Product research and development needs: Clinical management, diagnostics and medical interventions
The WHO R&D Blueprint, a global strategy and preparedness plan that allows the rapid activation of R&D of epidemic pathogens, aims to fast-track the development and use of effective point-of-care diagnostic tests, vaccines and medicines that can be used to save lives and avert large scale crises. Since 2015, MERS-CoV has been included in the annual WHO R&D Blueprint list of prioritized pathogens for accelerated research and development on diagnostics, vaccines and therapeutics (World Health Organization). In addition, MERS-CoV has a specific roadmap for product research and development, outlined by WHO in 2015 (Modjarrad et al., 2016). Recent updates on product research and development, presented at the Global Technical Meeting, are below.
2.1. Diagnostics
The nonspecific, and sometimes unusual, clinical presentation of MERS in humans, makes early diagnosis difficult in health care facilities. While several highly specific and sensitive molecular and serologic assays exist for diagnosis in animals and humans (Drosten et al., 2014; Corman et al., 2012a, 2012b; Lu et al., 2014; Perera et al., 2013a; Reusken et al., 2013b; Müller et al., 2015; Song et al., 2015), there was a clear call from representatives from affected countries for the development of a rapid diagnostic test to improve identification and isolation of primary human cases in health care facilities. A full landscape analysis of MERS-CoV diagnostics will be published separately (Van Kerkhove, personal communication).
2.1.1. Therapeutics
At the Global Technical Meeting, several therapeutics (including convalescent plasma, lopinavir/ritonavir, ribavirin, interferon and novel therapies including polyclonal antibodies and broad-spectrum antivirals) in development were presented. However, small case numbers make the evaluation of their impact on morbidity and mortality from MERS-CoV infection difficult (Arabi et al., 2017a; Arabi et al., 2017b; Arabi et al.; Al-Dorzi et al., 2016; Sheahan et al., 2017; Ko et al., 2018; Arabi et al., 2017c). Several pre-clinical and phase I-III studies are under way or in the design phase (outlined by the WHO R&D Blueprint: http://who-blueprint-mapping-tool.surge.sh/). WHO is currently evaluating all available evidence on therapeutics to update guidance on clinical management of patients and in the process to develop standardized clinical trial protocols that could be used in affected countries to evaluate promising therapeutic candidates.
2.2. Vaccines for humans
WHO has identified target product profiles for MERS-CoV vaccines which include a dromedary camel vaccine for the reduction of zoonotic transmission, a human vaccine for long term protection of high risk individuals, such as those working with infected dromedary camels or health care workers, and a human vaccine for reactive use in outbreak settings (World Health Organization, 2017b).
Currently, no MERS-CoV-specific or licensed human vaccines are available (Modjarrad et al., 2016; World Health Organization, 2017c).
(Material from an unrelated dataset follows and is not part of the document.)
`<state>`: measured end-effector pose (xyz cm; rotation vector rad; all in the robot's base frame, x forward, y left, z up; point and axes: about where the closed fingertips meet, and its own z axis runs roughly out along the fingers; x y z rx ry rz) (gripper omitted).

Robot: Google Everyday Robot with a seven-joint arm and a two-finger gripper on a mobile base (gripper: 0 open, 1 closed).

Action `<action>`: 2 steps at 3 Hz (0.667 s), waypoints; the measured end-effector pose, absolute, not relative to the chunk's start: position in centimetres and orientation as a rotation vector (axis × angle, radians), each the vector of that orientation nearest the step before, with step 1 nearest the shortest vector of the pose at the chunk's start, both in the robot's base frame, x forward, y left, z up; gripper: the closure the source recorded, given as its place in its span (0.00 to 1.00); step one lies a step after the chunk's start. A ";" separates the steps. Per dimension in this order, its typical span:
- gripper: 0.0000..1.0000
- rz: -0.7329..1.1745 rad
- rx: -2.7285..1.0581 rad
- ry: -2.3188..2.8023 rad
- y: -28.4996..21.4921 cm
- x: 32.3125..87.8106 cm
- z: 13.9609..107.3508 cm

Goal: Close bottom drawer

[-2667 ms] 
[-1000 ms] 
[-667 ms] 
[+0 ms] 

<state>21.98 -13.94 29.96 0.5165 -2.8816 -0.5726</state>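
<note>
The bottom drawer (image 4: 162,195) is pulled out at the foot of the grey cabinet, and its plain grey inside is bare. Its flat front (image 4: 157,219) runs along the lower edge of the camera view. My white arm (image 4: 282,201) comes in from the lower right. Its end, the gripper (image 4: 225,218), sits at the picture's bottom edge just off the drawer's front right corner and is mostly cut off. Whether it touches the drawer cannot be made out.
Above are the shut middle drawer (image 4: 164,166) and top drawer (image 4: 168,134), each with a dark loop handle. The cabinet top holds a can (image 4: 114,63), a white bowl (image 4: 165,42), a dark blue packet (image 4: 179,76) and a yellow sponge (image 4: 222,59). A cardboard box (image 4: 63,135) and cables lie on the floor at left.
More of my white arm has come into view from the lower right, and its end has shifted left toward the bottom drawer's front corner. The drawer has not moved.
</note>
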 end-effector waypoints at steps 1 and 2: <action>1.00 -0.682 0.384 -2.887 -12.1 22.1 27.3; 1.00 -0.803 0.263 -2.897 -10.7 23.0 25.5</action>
Several human vaccine candidates for coronaviruses, including MERS-CoV, are at various stages of development and five general vaccine technology platforms have been developed and target the MERS-CoV spike protein (Modjarrad et al., 2016; Okba et al., 2017). WHO, the Ministry of Health in KSA and the International Vaccine Institute (IVI) have continued to further align efforts to develop coronavirus vaccines (Excler et al., 2016) and the Coalition for Epidemic Preparedness and Innovation (CEPI) has included MERS-CoV as one of three priority pathogens for financing of a human vaccine. Understanding correlates for protection and having a reliable animal model remain essential for evaluating coronavirus vaccine candidates, including MERS-CoV.
2.3. Vaccines for camels
There was a clear call from Global Technical Meeting participants to accelerate the development of a dromedary camel vaccine in order to evaluate the potential to reduce spillover transmission to humans. The acceptability, cost-effectiveness and feasibility of a dromedary camel vaccine will also need to be evaluated and compared to other intervention strategies, such as human vaccination of high risk groups (e.g., those with occupational exposure). Because MERS-CoV is endemic in dromedary camel populations in the Middle East and elsewhere, multiple intervention strategies, including personal protective measures and the strategic implementation of a camel vaccine, are likely needed to reduce transmission from dromedary camels to humans.
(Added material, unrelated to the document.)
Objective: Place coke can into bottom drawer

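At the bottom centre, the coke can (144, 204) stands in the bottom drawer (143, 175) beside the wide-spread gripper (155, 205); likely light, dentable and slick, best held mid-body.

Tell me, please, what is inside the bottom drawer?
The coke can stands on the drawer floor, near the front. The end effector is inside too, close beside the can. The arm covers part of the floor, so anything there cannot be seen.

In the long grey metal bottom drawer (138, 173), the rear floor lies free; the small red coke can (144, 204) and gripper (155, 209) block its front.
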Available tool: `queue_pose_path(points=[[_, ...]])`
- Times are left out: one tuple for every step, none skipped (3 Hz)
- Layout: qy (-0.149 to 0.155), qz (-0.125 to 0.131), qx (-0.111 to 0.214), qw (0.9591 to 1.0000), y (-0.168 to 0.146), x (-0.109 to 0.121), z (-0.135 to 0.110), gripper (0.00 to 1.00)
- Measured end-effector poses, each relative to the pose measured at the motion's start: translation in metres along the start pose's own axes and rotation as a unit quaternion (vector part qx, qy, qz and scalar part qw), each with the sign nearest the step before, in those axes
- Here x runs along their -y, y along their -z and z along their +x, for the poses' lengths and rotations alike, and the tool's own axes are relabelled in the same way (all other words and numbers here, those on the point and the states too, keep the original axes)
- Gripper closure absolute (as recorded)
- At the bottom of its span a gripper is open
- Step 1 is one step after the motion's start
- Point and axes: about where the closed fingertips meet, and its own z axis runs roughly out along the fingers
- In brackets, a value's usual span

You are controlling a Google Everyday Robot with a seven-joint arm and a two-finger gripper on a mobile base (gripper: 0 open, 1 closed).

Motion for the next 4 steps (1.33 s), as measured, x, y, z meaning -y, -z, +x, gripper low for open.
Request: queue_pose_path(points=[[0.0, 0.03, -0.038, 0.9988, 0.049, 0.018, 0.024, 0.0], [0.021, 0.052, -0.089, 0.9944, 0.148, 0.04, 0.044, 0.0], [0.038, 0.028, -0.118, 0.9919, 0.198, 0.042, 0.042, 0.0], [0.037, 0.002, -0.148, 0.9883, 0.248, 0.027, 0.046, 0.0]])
At least two promising camel vaccine candidates are currently in development and being evaluated in field trials (Haagmans et al., 2016; Alharbi et al., 2017). Stakeholders agreed that the current funding mechanisms need to include risk-mitigating options that target the animal-human interface to prevent zoonotic transmission. These funding pathways would enable the development of camel vaccine candidates. Stakeholders also agreed that prior to camel vaccine implementation, consultation with camel owners and government agencies, feasibility studies including exploring opportunities for commercial manufacturing and incentives for camel vaccination and an assessment of potential trade implications, would all be critical.
In June 2018, WHO and the International Vaccine Institut (IVI) held a joint workshop update the status of human and animal MERS-CoV vaccine development, and identify and prioritize activities to accelerate vaccine research and development. The meeting was held in Seoul, Korea on 26–27 June and included 120 experts and professionals from industry, academia, international organizations and government agencies around the world, including the Coalition for Epidemic Preparedness Innovations (CEPI), the Korean Ministry of Food and Drug Safety (KMFDS) and the Korea Centers for Disease Control and Prevention (KCDC).
3. The way forward
The Global Technical Meeting served as an opportunity to review the available evidence and best practices for control of this epidemic threat six years after the virus was first detected in humans. This covered our understanding of the virus, our ability to detect and respond to cases in animal and human populations, how we communicate our findings and how our work impacts policy decisions to protect animals and prevent human infections.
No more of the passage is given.